Airy notions about how far you can see

To a person of average height on level ground with an unobstructed view, the horizon is some three miles distant

To a person of average height on level ground with an unobstructed view, the horizon is some three miles distant. Viewed from a loftier vantage point, say 100ft above the surface, it recedes to 13 miles or thereabouts. And when stout Cortez, a la Keats, "with eagle eyes, stared at the Pacific, silent upon a peak in Darien", his horizon may have been some 40 miles away.

Of course, it is sometimes possible to see considerably further if we are looking at a very large object projecting some distance above where the horizon ought to be - as, for example, if Cortez had fixed his gaze on an adjacent, but relatively distant, peak in Darien. Indeed, if the air was perfectly clear visibility would be in the region of 150 miles.

But the air is never really clear.
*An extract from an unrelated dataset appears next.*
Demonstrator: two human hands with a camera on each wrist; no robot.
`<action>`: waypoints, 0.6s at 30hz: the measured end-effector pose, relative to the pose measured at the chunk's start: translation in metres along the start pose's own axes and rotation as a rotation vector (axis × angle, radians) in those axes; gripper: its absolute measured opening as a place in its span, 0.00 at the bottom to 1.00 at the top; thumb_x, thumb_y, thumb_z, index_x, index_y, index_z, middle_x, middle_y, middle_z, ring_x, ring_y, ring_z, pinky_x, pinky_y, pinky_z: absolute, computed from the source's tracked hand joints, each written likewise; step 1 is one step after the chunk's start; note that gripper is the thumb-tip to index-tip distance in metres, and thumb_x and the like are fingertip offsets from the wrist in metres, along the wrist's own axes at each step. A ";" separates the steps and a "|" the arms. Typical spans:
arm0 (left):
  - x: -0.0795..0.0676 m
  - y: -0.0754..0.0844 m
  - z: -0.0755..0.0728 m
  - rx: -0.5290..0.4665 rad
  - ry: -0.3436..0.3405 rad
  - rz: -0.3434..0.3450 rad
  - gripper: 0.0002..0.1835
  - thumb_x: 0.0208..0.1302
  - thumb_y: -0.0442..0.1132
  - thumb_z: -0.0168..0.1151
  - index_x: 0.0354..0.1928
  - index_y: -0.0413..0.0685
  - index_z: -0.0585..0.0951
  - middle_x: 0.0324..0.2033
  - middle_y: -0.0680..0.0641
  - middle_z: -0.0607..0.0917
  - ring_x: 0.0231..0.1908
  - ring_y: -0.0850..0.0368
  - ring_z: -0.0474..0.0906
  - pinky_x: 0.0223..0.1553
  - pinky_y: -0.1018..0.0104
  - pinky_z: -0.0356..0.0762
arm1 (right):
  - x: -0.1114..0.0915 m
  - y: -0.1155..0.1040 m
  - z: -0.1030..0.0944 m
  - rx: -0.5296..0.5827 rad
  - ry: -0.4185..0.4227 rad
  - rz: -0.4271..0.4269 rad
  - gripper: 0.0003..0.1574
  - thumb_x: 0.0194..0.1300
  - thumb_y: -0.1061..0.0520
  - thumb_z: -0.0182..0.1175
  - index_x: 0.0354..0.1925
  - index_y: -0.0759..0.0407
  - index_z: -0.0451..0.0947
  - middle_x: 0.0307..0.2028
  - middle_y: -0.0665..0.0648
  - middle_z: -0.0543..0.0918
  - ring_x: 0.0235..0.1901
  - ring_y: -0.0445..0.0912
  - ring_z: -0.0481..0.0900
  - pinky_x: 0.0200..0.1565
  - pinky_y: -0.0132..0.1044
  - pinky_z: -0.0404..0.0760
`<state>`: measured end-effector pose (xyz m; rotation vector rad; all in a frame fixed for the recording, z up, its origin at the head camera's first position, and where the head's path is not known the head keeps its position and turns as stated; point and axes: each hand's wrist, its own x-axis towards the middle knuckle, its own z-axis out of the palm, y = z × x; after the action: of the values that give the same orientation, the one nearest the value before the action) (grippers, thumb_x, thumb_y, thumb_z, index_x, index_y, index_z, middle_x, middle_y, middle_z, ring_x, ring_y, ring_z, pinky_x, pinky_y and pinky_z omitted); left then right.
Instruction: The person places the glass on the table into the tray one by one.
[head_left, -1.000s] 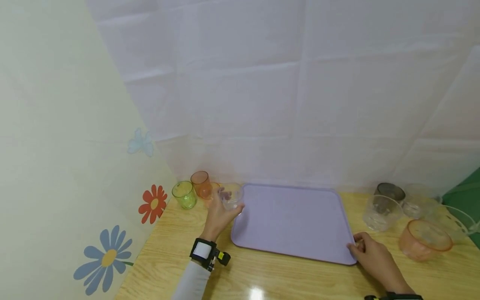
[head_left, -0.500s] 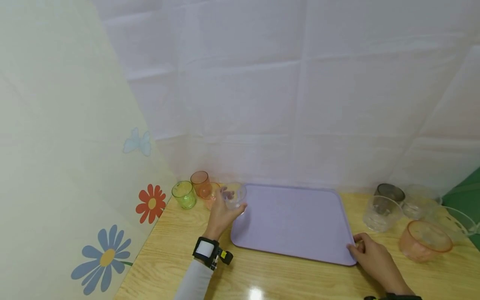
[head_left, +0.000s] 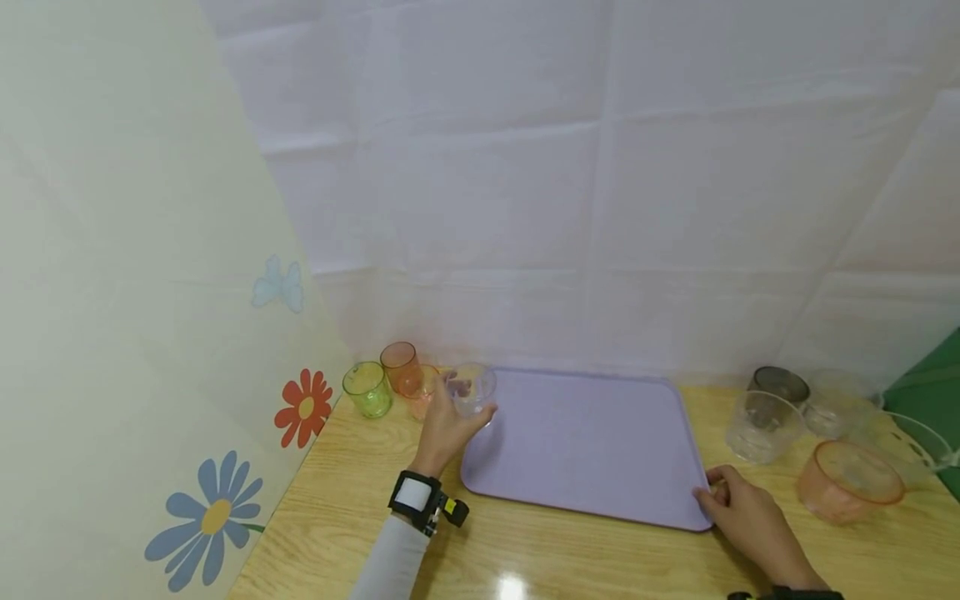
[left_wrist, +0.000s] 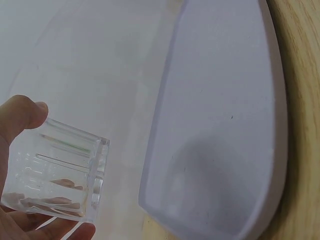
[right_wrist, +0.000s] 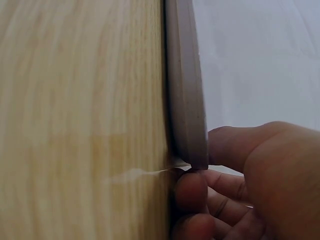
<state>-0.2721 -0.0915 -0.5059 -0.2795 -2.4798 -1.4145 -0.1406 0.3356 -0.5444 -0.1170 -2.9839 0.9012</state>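
Note:
My left hand (head_left: 446,429) grips a clear glass (head_left: 474,390), thumb on one side and fingers round the other. In the left wrist view the glass (left_wrist: 65,172) is raised beside the lilac tray (left_wrist: 215,100), whose surface carries a shadow. The tray (head_left: 585,450) lies on the wooden table. At its near right corner, my right hand (head_left: 746,517) pinches the rim. In the right wrist view the thumb (right_wrist: 235,145) is on the tray's edge (right_wrist: 187,90), and curled fingers (right_wrist: 192,192) are by its underside.
Left of the tray stand a green glass (head_left: 369,392), an orange-brown glass (head_left: 401,367) and a pale orange glass (head_left: 422,392). On the right are a clear glass (head_left: 761,429), a dark glass (head_left: 780,383), an orange bowl (head_left: 847,483) and other clear vessels. A white sheet (head_left: 480,208) hangs behind.
My left hand has shifted slightly right with the clear glass, over the tray's left edge, away from the coloured glasses. The right hand and tray stay as they were.

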 end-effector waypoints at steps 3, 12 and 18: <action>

Rays of light heading towards an observer from some distant object undergo a continuous process of attenuation caused by impurities or water droplets suspended in the atmosphere.
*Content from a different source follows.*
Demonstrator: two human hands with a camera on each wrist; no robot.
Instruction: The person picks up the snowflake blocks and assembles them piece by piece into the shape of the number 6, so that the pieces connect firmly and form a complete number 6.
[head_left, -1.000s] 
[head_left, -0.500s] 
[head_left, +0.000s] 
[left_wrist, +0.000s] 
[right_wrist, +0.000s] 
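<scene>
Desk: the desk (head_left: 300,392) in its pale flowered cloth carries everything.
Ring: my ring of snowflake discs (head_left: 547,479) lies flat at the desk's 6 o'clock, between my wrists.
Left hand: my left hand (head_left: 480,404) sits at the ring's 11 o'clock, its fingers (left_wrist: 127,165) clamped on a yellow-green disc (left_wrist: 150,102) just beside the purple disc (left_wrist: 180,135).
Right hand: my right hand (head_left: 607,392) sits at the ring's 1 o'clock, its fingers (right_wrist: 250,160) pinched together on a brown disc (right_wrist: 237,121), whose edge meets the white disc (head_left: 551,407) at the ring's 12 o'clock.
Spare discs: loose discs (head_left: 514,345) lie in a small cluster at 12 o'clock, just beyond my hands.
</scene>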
The impurities, for the main part, are tiny solid particles which, in this part of the world, commonly result from domestic or industrial pollution. However they can also occur naturally, comprising perhaps specks of desert sand, particles of arid soil advected from afar or ash from some volcanic eruption in a distant land.

READ MORE

Whatever their source, if these particles are present in sufficient numbers they produce a haze.

Their proliferation or otherwise is highly dependent on local weather conditions.

If there is little upward or downward motion of the atmosphere, the obscuring particles remain in the stratified layers of air near the ground and reduce the visibility. Where there is vertical movement of the air, however, the particles are wafted up and down, and dispersed throughout a very deep layer of the atmosphere. This makes visibility is good.

Depressions, by and large, are regions where there is a great deal of upward movement of air. In the warm sector - the zone between the cold and warm fronts - visibility is often reduced by drizzle or rain, but in the north-westerly airflow behind the cold front, the air is usually very clear.

There is often a dramatic improvement in visibility as the cold front passes; the air becomes pleasantly clear and pure as if one's view of the world was now through a window which had just been cleaned.

Anticyclones, on the other hand, despite their fine settled weather, are regions where there is very little movement of the air in the vertical. For this reason, visibility is often reduced and even nearby hills obscured by a blue, smoky haze.